# PROBLEM DETAILS
Begin with the first line of the listing and quote every line through the one containing "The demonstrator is"; give only those lines.

# SOURCE MATERIAL
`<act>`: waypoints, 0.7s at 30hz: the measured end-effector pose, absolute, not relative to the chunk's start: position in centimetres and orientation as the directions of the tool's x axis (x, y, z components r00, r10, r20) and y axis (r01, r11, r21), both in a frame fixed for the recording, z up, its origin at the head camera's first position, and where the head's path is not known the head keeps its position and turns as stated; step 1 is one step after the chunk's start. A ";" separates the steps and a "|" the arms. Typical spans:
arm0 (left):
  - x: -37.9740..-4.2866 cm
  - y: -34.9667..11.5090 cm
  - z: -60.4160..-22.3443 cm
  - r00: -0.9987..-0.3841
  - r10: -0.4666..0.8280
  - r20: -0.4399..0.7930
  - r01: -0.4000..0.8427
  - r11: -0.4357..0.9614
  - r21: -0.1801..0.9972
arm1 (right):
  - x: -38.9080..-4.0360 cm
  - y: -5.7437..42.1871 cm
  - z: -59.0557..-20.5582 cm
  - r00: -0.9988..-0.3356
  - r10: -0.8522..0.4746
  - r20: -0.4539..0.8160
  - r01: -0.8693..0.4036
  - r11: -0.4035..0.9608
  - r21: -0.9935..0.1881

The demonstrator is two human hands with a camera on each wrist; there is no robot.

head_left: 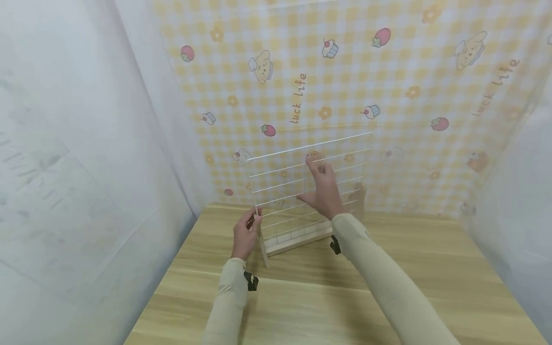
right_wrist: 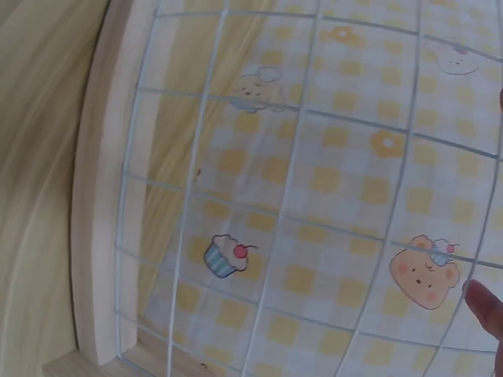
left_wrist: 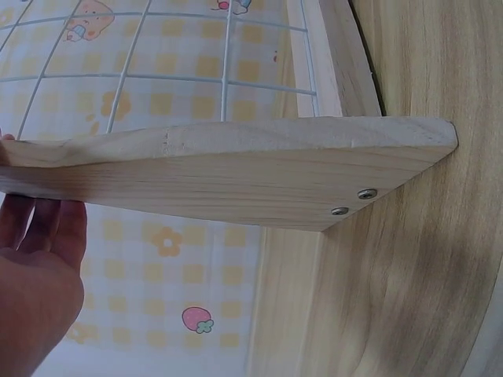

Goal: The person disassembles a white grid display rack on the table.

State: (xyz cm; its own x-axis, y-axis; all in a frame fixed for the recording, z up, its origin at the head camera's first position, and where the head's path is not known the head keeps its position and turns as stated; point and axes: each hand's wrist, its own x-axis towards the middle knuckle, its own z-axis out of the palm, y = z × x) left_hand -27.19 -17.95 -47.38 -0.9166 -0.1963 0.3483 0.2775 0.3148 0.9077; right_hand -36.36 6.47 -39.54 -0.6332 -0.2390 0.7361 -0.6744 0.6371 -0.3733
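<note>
A white wire grid rack (head_left: 279,186) stands upright on the table, with a pale wooden bar (head_left: 297,239) along its bottom and a wooden side leg (head_left: 264,249) at its left. My left hand (head_left: 246,235) grips the upper part of that leg; the left wrist view shows fingers (left_wrist: 64,228) on one face and a bit of thumb on the other. Two screws (left_wrist: 367,194) sit near the leg's lower end. In front of the grid my right hand (head_left: 324,191) has its thumb and fingers spread apart. A fingertip (right_wrist: 483,305) appears close to the wires; contact is unclear.
Behind the rack hangs a yellow checked cloth (head_left: 340,91) with printed cakes and strawberries. White sheets (head_left: 77,143) enclose the left and right sides. The wood-grain table (head_left: 310,306) extends under both forearms.
</note>
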 end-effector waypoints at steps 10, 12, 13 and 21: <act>-27.1 -17.6 -47.6 -0.913 -0.203 0.353 0.287 0.295 0.911 | -37.2 6.8 -40.7 -0.592 -0.277 0.757 -0.675 0.684 -0.278; -27.0 -17.7 -47.6 -0.918 -0.202 0.342 0.274 0.303 0.913 | -37.3 6.9 -40.8 -0.585 -0.284 0.759 -0.677 0.687 -0.265; -27.0 -17.7 -47.6 -0.920 -0.201 0.337 0.269 0.304 0.914 | -37.4 6.9 -40.9 -0.581 -0.290 0.760 -0.680 0.686 -0.258; -27.3 -18.2 -47.7 -0.926 -0.180 0.331 0.267 0.304 0.914 | -37.6 7.0 -40.4 -0.515 -0.318 0.796 -0.717 0.669 -0.196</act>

# WORKED SOLUTION
`<act>`: waypoints, 0.7s at 30hz: the measured end-effector pose, absolute, not relative to the chunk's start: position in centimetres and orientation as the directions of the tool's x axis (x, y, z components r00, r10, r20) and y axis (r01, r11, r21), both in a frame fixed for the recording, z up, its origin at the head camera's first position, and where the head's path is not known the head keeps its position and turns as stated; step 1 is one step after the chunk's start. A ";" separates the steps and a "|" the arms. Typical spans:
arm0 (left):
  - x: -37.9740..-4.2866 cm
  - y: -34.9667..11.5090 cm
  - z: -60.4160..-22.3443 cm
  - r00: -0.9987..-0.3841
  - r10: -0.4666..0.8280
  - r20: -0.4399..0.7930
  - r01: -0.4000..0.8427
  - r11: -0.4357..0.9614
  - r21: -0.1801..0.9972
arm1 (right):
  - x: -38.9080..-4.0360 cm
  - y: -5.7437..42.1871 cm
  - z: -59.0557..-20.5582 cm
  - r00: -0.9988..-0.3356
  - r10: -0.8522..0.4746
  - r20: -0.4539..0.8160
  - r01: -0.8693..0.4036
  - r11: -0.4035..0.9608
  - r21: -0.9935..0.1881

The demonstrator is two human hands with a camera on each wrist; there is no robot.

No other output was requested.